_MATERIAL SHOWN_:
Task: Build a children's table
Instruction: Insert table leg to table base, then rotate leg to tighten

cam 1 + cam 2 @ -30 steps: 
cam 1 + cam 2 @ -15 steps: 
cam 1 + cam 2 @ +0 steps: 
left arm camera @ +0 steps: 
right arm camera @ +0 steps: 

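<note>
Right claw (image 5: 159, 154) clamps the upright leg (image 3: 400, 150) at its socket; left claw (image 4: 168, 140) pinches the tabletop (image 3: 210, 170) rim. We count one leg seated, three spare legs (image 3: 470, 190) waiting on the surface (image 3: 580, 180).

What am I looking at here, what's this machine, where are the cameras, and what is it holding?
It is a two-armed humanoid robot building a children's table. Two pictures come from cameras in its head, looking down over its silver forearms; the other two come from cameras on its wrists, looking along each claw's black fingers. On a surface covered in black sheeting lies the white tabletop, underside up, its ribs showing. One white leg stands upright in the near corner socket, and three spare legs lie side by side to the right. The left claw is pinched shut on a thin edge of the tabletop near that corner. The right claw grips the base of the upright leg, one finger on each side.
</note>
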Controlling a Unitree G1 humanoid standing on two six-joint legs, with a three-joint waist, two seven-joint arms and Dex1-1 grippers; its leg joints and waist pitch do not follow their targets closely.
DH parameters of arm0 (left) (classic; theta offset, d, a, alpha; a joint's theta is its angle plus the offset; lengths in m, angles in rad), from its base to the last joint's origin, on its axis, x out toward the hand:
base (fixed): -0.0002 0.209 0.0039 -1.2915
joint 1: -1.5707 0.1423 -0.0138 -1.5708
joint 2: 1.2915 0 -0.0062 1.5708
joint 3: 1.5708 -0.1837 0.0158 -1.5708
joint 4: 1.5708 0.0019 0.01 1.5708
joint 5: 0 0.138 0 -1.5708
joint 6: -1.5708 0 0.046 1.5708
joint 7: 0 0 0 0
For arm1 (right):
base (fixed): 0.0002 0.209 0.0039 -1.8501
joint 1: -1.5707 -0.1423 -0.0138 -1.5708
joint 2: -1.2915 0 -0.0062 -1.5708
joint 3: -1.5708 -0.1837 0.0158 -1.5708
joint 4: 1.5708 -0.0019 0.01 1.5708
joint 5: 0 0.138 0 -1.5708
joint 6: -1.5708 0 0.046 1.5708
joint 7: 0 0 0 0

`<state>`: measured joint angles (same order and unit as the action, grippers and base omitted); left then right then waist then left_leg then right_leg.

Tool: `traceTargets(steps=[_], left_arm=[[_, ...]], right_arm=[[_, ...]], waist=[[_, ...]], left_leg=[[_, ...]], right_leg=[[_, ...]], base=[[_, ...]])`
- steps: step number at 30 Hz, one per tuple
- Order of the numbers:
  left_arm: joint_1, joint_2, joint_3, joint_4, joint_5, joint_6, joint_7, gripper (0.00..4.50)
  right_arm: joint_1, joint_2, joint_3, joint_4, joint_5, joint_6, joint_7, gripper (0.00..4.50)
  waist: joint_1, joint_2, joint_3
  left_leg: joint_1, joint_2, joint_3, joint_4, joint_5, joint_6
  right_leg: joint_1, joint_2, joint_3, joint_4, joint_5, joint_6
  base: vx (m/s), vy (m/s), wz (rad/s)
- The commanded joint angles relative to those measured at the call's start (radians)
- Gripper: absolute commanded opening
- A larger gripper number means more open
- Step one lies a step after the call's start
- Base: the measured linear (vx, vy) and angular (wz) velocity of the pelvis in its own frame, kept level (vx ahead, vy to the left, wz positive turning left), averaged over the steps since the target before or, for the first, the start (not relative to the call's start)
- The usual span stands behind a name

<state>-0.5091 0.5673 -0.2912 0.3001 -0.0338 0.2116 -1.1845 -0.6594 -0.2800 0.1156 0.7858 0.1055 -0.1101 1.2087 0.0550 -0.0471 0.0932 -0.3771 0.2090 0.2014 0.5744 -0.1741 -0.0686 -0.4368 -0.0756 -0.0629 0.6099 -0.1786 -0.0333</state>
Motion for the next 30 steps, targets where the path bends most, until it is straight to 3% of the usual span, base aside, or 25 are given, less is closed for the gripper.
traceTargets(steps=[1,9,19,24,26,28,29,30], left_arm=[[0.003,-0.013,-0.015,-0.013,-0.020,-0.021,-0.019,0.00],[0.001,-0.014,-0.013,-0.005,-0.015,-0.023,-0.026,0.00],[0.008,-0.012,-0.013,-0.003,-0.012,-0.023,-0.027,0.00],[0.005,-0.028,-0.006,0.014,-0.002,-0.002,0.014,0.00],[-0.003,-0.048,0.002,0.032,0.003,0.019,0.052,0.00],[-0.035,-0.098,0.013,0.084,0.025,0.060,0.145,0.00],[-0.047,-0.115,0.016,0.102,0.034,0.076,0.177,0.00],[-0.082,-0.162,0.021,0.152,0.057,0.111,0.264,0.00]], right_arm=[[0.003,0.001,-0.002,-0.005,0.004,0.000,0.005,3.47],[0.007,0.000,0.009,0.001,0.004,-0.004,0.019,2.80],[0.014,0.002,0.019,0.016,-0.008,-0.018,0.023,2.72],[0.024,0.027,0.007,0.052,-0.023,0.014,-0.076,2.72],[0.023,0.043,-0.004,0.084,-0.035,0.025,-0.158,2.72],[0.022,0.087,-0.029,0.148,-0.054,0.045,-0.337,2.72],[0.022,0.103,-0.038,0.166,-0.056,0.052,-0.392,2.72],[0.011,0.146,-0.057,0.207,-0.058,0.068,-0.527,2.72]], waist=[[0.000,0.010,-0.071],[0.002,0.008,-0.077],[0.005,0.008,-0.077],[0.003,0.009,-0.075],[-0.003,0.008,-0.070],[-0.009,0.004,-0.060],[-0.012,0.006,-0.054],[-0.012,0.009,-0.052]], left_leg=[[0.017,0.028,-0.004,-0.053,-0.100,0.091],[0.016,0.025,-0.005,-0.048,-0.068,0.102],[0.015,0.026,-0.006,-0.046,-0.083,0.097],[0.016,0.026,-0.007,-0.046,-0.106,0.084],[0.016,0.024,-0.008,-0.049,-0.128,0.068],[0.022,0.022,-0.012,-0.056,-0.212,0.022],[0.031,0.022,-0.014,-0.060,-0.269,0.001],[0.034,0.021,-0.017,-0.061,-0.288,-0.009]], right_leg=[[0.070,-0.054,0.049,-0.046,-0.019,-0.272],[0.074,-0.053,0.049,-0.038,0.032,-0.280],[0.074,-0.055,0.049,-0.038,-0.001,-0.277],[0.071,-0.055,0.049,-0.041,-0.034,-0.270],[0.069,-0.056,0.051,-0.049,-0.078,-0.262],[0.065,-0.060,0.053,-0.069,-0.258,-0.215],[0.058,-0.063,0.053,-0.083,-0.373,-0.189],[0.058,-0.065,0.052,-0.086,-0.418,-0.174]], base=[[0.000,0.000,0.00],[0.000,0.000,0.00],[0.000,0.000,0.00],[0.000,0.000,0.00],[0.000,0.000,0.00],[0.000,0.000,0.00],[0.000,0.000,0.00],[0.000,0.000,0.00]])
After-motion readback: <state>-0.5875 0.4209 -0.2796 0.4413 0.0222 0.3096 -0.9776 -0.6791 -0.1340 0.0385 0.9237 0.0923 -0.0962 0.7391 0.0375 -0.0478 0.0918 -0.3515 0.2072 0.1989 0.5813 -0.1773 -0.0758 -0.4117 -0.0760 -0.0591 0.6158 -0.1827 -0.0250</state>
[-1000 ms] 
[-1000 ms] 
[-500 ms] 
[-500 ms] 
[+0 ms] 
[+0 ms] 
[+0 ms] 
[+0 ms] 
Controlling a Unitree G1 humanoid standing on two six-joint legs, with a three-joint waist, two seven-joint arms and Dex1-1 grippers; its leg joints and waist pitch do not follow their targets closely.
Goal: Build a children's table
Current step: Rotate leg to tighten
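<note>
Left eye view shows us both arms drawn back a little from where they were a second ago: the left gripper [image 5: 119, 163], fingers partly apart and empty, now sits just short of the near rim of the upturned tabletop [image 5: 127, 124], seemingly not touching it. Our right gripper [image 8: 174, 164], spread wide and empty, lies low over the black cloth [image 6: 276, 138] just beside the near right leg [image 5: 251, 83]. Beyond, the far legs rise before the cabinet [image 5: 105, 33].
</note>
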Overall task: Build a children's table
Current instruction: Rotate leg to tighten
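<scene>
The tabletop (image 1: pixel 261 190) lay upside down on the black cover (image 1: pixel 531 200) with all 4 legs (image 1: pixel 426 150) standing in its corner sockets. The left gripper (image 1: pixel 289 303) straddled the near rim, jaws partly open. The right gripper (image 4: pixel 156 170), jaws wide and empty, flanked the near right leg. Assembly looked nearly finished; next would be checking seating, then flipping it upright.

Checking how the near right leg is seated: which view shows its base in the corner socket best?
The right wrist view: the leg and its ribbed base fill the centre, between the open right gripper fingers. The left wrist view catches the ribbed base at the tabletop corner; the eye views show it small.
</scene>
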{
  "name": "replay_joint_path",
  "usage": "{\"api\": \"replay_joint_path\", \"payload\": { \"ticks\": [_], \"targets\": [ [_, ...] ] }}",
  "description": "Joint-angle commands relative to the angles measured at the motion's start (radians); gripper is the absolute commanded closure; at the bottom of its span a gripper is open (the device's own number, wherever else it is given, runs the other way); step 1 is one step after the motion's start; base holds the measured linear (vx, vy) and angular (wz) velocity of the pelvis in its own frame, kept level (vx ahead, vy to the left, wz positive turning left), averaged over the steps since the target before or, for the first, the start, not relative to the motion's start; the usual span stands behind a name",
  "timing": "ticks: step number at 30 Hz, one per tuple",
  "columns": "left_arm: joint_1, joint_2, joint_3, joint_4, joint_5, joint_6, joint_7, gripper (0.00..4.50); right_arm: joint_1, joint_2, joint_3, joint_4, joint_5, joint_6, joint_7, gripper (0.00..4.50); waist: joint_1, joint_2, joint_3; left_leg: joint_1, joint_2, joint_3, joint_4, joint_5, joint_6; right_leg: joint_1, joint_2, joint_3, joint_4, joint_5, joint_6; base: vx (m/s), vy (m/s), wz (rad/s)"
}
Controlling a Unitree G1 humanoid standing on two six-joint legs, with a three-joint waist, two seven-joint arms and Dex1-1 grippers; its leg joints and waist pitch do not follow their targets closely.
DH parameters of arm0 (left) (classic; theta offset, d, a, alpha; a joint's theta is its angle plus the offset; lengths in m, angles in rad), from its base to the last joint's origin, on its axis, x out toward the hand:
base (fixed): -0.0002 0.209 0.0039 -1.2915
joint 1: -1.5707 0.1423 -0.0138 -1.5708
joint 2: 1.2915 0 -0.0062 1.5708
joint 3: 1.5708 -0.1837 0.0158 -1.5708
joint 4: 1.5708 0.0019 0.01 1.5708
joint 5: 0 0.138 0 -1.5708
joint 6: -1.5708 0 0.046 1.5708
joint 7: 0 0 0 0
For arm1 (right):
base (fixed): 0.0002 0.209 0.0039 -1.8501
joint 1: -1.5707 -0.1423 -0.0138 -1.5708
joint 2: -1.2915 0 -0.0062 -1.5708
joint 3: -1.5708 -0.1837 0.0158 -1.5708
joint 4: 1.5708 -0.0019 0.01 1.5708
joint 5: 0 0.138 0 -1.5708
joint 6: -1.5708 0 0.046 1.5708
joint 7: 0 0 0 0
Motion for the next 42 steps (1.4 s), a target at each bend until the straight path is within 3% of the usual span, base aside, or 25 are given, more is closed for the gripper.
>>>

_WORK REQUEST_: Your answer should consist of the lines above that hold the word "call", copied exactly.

_EXERCISE SOLUTION_:
- The commanded joint angles relative to those measured at the call's start (radians)
- Step one lies a step after the call's start
- Base: the measured linear (vx, vy) and angular (wz) velocity of the pelvis in its own frame, kept level (vx ahead, vy to the left, wz positive turning left), averaged over the steps since the target before or, for the first, the start (not relative to the call's start)

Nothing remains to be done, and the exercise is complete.